Reddito di cittadinanza, cambia tutto all’improvviso. Il nuovo governo ha reso noti i nuovi requisiti necessari per ottenerlo. Milioni di italiani non potranno più averlo.
Uno dei cavalli di battaglia della campagna elettorale di Giorgia Meloni è stato la modifica del Reddito di Cittadinanza. La leader di FdI e attuale premier di governo è convinta che per come è strutturato adesso il sostegno non sia utile e che sia invece necessario creare nuovi posti di lavoro. Durante il discorso tenuto alla Camera in occasione della votazione per la fiducia al governo, la Meloni ha dichiarato di voler mantenere il Reddito di Cittadinanza solo per chi è effettivamente impossibilitato a lavorare, dichiarando che prenderà l’impegno di: “Mantenere e, laddove possibile, aumentare il doveroso sostegno economico per i soggetti effettivamente fragili non in condizioni di lavorare”. Per tutti gli altri, invece, il Reddito di Cittadinanza non può essere la soluzione, la soluzione dev’essere il lavoro.
Con la prossima legge di Bilancio, dunque, il Reddito di Cittadinanza verrà tolto ad una platea di circa 660mila percettori. I percettori abili al lavoro che hanno percepito il reddito in realtà sono 919.916, ma 173mila risultano già occupati e 86mila sono stati esonerati, esclusi o rinviati ai servizi sociali. Con il risparmio ottenuto togliendo il reddito di cittadinanza ai disoccupati abili al lavoro, dunque, il governo ha intenzione di finanziare il rinnovo di quota 102 per il 2023. La proposta pensionistica è un cavallo di battaglia di Salvini, il quale ha pensato proprio all’eliminazione del RdC per finanziare lo scivolo pensionistico sperimentale che scadrebbe proprio alla fine del 2022 per un altro anno.

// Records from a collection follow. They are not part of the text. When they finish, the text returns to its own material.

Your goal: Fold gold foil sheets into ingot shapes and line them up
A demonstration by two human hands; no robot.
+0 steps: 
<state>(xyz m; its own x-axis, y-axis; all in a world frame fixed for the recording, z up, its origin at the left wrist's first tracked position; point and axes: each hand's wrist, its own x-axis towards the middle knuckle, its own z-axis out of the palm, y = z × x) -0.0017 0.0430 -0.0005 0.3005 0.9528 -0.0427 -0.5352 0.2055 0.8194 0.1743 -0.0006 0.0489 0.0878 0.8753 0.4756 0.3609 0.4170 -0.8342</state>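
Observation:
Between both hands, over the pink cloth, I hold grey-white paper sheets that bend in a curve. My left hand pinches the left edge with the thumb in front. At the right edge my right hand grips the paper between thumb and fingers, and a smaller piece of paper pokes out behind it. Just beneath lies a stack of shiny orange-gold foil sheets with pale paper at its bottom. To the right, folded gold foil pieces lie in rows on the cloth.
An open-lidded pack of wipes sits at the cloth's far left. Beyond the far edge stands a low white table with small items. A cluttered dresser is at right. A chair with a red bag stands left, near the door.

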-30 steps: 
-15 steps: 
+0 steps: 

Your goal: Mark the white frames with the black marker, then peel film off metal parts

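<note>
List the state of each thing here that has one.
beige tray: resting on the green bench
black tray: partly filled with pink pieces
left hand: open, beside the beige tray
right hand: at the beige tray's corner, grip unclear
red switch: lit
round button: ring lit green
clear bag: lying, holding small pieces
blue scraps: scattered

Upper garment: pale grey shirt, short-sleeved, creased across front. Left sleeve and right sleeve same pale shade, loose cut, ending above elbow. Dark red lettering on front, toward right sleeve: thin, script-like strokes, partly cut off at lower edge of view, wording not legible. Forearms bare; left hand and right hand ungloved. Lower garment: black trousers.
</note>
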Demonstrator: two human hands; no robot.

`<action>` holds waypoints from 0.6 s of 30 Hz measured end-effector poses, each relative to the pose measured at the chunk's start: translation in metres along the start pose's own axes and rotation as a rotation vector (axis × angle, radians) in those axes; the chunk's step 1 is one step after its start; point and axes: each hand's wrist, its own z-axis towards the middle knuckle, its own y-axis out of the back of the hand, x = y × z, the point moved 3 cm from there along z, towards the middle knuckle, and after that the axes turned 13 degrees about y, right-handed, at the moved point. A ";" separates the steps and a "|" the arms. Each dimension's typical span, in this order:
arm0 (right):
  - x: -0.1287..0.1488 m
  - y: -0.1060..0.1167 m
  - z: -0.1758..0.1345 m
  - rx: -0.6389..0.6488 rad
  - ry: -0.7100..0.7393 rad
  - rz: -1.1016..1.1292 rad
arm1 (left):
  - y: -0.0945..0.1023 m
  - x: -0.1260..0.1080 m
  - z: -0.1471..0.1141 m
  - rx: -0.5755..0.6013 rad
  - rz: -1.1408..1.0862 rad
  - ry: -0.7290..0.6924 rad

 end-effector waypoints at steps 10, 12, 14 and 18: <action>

Secondo i calcoli del vicepremier togliendo il sussidio ai 900 mila percettori si otterrebbe il miliardo di euro necessario a finanziare quota 102. Come spiegato però i percettori che perderebbero il sussidio sarebbero solo 660mila. L’altra problematica riguarda la composizione di questi percettori. Secondo i dati forniti da Anpal, dei 660mila in questione il 72,8 % -480mila persone – hanno solo la terza media, il 24,4% ha ottenuto un diploma e solo il 2,8% ha una laurea triennale. La maggior parte dei beneficiari che non hanno ottenuto nemmeno una proposta lavorativa in 18 mesi, dunque, sono persone difficilmente collocabili perché mancano di competenze specifiche e hanno un livello d’istruzione inferiore a quello base richiesto.